Effect of ammonium chloride (NH₄Cl) on the initial uptake and processing of M. tuberculosis bacilli for CD4⁺ T cells. Monocytes were preincubated with or without ammonium chloride for 30 min, and then M. tuberculosis bacilli (MTB) (A) or cytosolic mycobacterial antigens (CYTOSOL) (B) were added for 120 min on initial uptake and processing of M. tuberculosis bacilli for CD4⁺ T cells and ammonium chloride treatment was continued. Monocytes then were tested in a CTL assay with a CD4⁺ T-cell line. Results are representative of three experiments. Ag, antigen; E:T ratio, effector-to-target ratio.

FIG. 9

Chloroquine insensitivity of antigen processing of cytosolic mycobacterial antigens coupled to latex microspheres for CD4⁺ T cells.
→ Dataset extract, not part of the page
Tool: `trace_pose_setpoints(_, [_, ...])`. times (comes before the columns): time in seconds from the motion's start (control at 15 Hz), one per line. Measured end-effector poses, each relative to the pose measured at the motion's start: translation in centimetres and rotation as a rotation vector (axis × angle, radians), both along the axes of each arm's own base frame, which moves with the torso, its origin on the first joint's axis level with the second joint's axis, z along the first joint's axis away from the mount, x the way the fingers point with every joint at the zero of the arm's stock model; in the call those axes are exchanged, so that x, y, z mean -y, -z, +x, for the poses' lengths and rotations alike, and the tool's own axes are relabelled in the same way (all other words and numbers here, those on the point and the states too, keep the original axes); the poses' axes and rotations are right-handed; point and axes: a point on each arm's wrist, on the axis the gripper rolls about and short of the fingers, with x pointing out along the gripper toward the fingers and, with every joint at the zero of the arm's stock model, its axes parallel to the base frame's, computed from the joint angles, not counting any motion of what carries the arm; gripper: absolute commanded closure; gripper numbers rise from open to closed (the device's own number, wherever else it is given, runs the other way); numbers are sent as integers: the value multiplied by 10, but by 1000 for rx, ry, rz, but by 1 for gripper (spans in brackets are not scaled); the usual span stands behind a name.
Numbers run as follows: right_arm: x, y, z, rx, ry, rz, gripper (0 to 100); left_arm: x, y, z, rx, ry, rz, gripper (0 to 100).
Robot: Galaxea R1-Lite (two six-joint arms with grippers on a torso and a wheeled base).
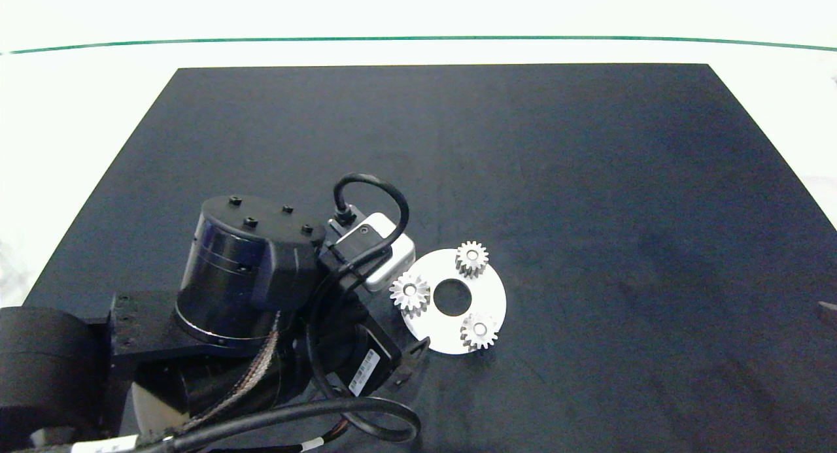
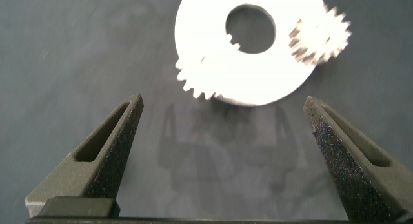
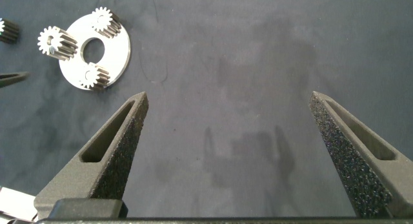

Monocytes were incubated with latex beads coupled with cytosolic mycobacterial antigens (A and C) or with soluble mycobacterial antigens (B) and then treated with chloroquine (Chloro) before use in a CTL assay with a CD4⁺ T-cell line. Results of two of four representative experiments are shown. Ag, antigen; E:T ratio, effector-to-target ratio.